───── INFORMATION PROVIDED ─────
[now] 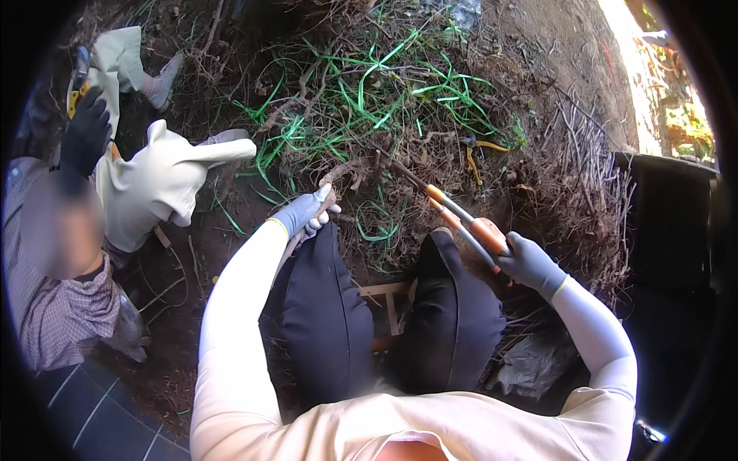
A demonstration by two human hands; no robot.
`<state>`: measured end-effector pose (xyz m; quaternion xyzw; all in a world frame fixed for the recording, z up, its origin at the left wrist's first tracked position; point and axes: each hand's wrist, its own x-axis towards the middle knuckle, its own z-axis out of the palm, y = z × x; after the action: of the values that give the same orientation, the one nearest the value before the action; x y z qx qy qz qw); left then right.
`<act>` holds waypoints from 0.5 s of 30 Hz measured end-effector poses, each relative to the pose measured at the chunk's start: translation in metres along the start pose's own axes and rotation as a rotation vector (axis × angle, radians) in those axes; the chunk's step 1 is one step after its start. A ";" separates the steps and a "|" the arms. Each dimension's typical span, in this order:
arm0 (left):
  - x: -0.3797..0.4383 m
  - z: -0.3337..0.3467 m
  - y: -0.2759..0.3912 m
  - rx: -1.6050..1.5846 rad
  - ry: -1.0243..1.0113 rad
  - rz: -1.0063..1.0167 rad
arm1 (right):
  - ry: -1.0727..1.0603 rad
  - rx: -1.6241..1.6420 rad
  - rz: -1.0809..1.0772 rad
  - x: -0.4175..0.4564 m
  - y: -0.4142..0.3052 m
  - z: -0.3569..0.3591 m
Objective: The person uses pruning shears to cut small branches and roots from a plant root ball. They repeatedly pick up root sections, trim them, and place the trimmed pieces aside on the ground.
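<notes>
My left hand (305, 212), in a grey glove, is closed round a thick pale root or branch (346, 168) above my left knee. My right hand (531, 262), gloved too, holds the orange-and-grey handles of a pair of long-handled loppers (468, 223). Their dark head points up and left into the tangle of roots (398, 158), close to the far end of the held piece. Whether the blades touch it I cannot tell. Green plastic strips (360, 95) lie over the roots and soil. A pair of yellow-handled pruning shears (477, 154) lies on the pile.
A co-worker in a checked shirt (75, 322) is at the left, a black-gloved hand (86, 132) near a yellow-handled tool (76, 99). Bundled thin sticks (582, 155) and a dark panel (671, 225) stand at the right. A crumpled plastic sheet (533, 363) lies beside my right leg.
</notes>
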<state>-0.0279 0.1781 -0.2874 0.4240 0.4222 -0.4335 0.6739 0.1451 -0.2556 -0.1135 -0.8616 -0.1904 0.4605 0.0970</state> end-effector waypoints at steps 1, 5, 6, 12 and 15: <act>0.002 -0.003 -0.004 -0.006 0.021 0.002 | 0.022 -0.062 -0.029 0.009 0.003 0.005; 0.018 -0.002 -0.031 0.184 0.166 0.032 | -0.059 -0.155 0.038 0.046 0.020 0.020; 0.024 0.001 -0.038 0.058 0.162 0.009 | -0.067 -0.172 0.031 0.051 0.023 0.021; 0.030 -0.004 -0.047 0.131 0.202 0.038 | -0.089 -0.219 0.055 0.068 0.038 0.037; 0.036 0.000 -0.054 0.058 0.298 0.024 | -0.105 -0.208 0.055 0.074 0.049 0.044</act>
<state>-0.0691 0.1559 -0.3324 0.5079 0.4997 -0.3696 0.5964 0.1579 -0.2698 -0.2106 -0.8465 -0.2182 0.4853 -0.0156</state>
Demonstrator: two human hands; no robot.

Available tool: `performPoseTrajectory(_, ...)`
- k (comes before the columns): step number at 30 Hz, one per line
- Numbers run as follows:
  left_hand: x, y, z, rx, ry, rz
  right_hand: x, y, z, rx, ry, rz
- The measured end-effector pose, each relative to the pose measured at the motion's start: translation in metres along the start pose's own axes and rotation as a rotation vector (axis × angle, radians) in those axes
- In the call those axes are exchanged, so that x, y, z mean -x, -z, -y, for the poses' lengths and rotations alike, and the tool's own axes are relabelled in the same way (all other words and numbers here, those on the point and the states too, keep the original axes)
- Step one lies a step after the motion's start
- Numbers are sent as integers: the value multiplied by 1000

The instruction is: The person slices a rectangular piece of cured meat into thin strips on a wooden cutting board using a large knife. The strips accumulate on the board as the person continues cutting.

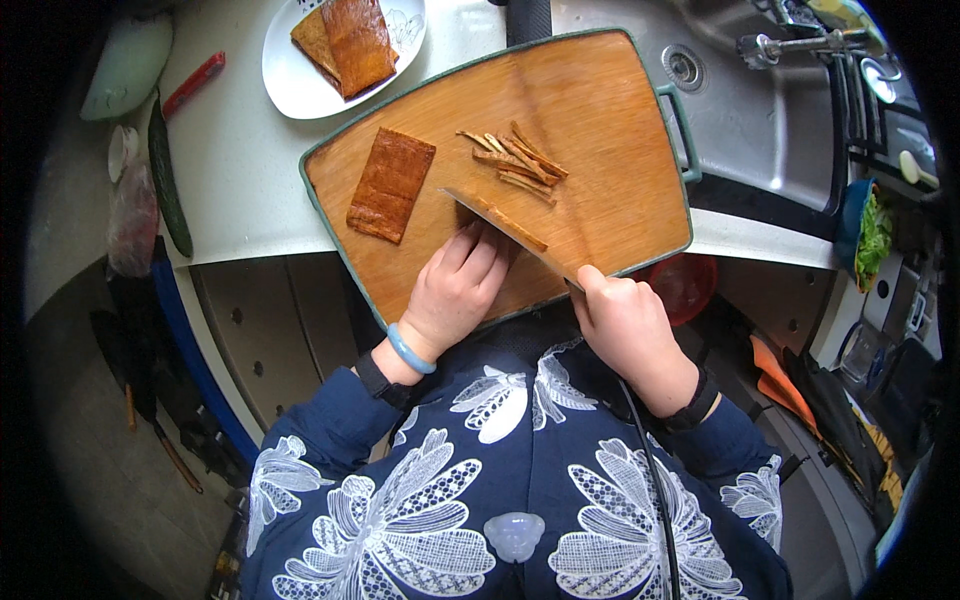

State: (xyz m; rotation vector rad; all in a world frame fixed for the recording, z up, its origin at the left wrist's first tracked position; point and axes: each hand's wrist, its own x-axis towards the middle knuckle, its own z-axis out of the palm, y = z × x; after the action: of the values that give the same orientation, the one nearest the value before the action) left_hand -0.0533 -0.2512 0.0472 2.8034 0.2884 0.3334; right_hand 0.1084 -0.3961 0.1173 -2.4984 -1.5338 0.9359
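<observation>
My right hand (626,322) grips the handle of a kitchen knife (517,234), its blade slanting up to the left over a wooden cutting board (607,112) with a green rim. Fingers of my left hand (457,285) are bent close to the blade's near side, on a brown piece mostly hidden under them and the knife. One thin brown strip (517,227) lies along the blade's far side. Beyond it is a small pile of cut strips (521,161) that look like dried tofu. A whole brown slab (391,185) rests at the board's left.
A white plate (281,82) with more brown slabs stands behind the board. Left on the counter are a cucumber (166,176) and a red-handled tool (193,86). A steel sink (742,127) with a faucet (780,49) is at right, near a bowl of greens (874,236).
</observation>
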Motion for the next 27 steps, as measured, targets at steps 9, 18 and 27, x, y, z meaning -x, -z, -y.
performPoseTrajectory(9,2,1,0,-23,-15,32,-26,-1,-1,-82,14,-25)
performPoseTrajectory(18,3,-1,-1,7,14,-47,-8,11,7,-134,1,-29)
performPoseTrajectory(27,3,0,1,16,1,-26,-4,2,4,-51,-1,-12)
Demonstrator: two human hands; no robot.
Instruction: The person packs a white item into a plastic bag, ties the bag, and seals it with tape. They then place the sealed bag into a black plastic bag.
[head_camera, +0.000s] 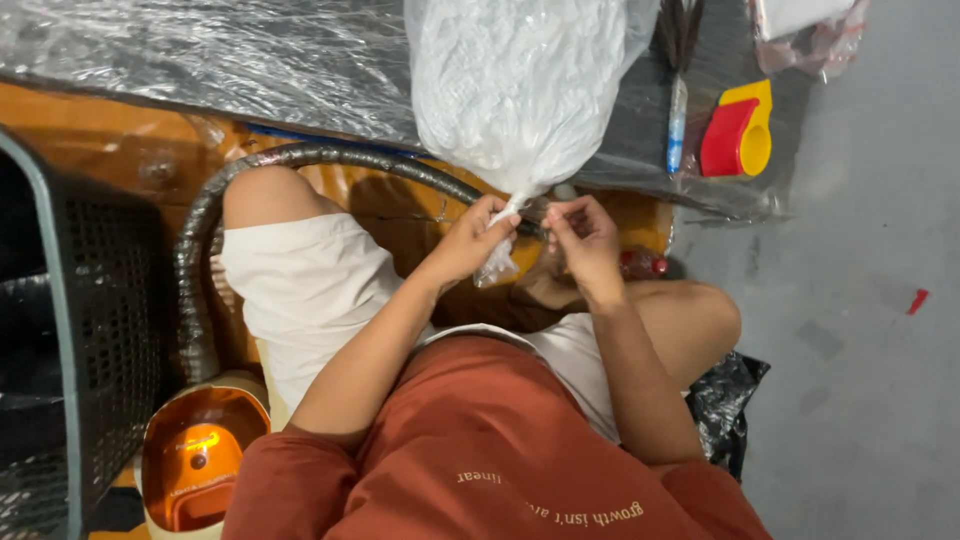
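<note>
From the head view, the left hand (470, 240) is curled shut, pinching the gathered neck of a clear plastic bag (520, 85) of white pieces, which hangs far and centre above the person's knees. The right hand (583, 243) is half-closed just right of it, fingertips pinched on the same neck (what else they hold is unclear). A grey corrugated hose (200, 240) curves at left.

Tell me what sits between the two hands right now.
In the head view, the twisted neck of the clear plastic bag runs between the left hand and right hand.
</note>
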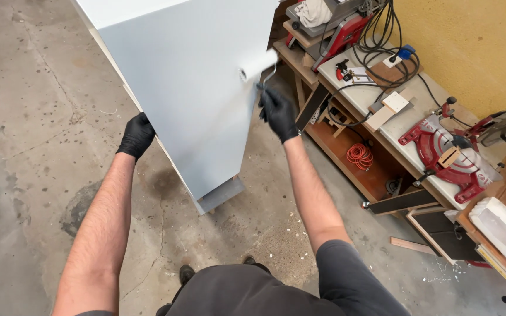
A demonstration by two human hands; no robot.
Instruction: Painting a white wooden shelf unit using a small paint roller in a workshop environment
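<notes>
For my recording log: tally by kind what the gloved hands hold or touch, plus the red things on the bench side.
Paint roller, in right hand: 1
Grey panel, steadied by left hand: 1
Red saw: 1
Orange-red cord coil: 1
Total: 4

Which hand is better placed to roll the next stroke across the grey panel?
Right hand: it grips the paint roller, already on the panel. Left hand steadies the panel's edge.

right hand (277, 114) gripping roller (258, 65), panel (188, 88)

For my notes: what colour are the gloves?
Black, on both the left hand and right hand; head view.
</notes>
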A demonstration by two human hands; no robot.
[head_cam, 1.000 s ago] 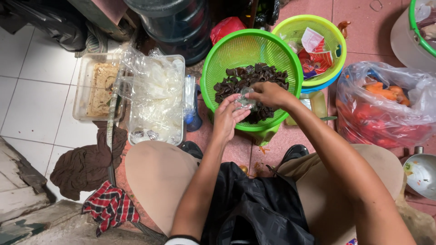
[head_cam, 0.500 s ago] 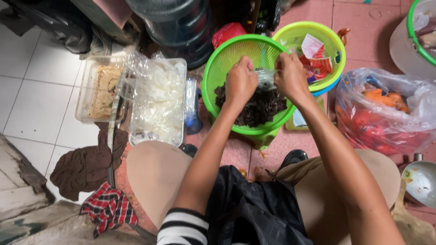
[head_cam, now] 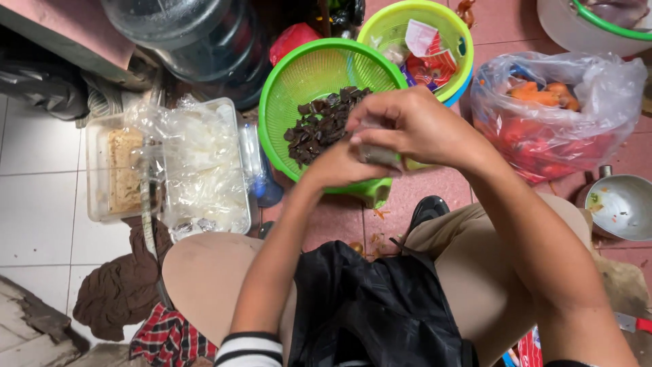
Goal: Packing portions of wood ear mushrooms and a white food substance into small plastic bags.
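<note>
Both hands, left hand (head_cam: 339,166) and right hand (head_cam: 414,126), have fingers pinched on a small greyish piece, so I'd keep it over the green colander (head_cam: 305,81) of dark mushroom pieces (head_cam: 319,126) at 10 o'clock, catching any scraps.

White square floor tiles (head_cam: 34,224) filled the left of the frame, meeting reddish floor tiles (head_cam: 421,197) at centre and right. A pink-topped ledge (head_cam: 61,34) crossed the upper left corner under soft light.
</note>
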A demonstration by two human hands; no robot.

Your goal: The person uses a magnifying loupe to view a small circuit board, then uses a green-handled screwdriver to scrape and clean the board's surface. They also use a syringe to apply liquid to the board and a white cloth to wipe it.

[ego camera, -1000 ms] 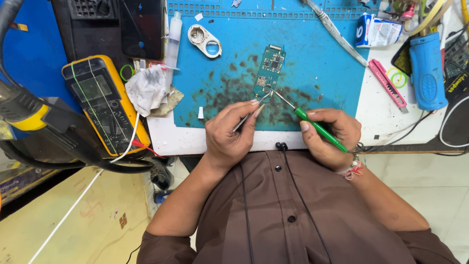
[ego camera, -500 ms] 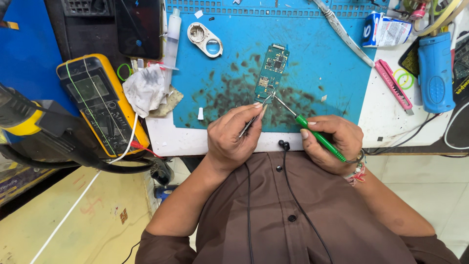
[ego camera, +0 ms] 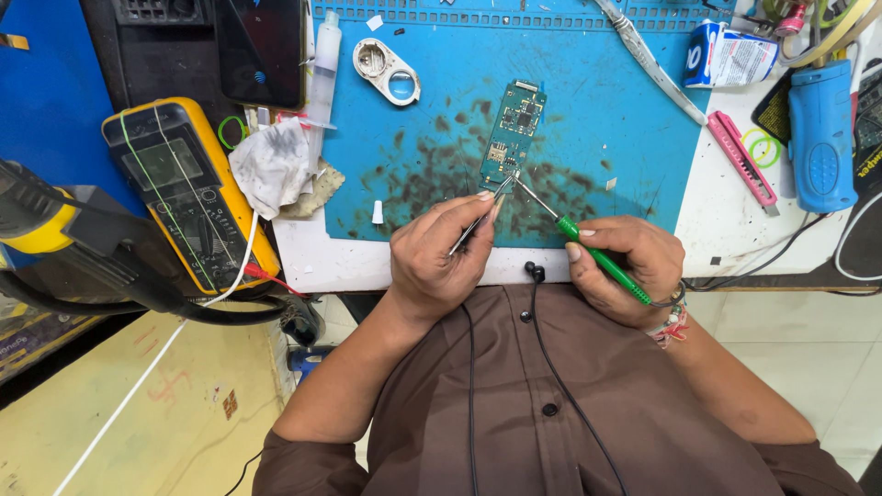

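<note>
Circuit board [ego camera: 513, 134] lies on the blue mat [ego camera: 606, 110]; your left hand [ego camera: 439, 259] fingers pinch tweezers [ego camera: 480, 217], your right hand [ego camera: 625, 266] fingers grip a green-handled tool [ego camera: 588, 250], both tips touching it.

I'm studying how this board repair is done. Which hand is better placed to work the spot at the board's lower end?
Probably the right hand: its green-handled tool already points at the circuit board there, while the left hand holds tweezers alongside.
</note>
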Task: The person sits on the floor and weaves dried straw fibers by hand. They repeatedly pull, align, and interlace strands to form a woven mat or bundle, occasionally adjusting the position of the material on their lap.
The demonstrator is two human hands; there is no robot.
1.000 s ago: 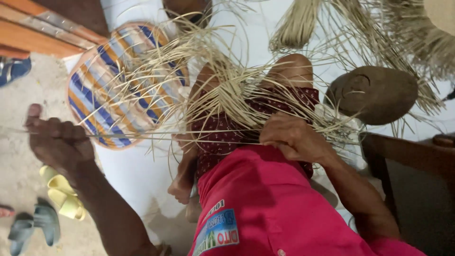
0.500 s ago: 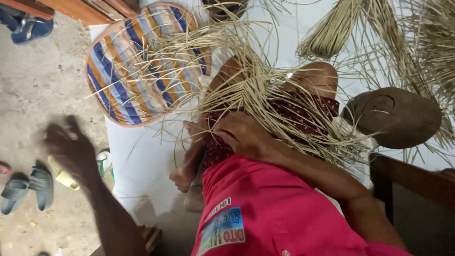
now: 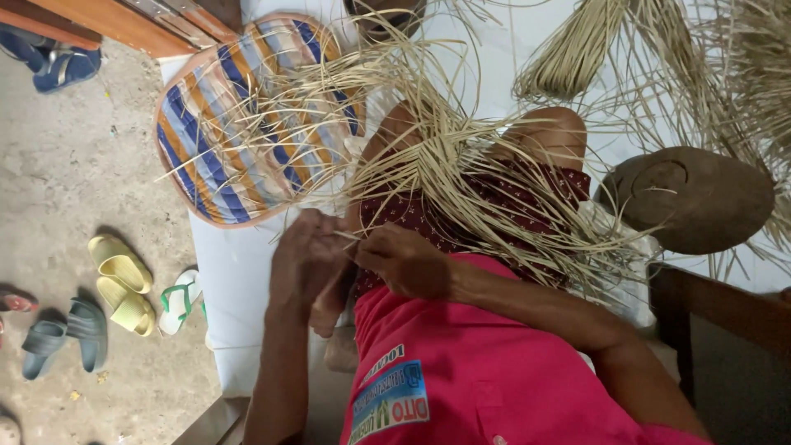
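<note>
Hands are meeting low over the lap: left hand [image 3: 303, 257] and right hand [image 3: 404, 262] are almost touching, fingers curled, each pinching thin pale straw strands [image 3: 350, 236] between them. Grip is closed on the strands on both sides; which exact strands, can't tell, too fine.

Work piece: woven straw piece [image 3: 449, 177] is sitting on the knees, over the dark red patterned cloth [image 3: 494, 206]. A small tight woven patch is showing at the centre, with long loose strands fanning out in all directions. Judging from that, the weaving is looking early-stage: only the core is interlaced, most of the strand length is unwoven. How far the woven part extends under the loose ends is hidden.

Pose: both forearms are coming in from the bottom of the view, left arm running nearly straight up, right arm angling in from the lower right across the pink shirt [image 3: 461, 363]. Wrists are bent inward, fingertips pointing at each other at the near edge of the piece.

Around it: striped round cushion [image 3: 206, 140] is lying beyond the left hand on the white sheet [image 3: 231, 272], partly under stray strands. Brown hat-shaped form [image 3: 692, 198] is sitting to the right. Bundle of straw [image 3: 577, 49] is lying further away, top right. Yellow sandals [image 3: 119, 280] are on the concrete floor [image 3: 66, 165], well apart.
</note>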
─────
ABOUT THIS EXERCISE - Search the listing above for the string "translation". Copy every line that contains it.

RESPONSE BOX -
`<act>` holds waypoints from 0.5 s of 30 Hz measured end-effector poses, each relative to the pose measured at the chunk's start: translation in metres along the start pose's own axes and rotation as a rotation vector (axis × angle, radians) in those axes; the chunk's step 1 is one step after its start. A ";" separates the steps and a "|" the arms. Each dimension's typical span, in this order:
- The measured end-effector pose, each relative to the pose measured at the motion's start: translation in metres along the start pose's own axes and rotation as a rotation vector (axis × angle, radians) in those axes

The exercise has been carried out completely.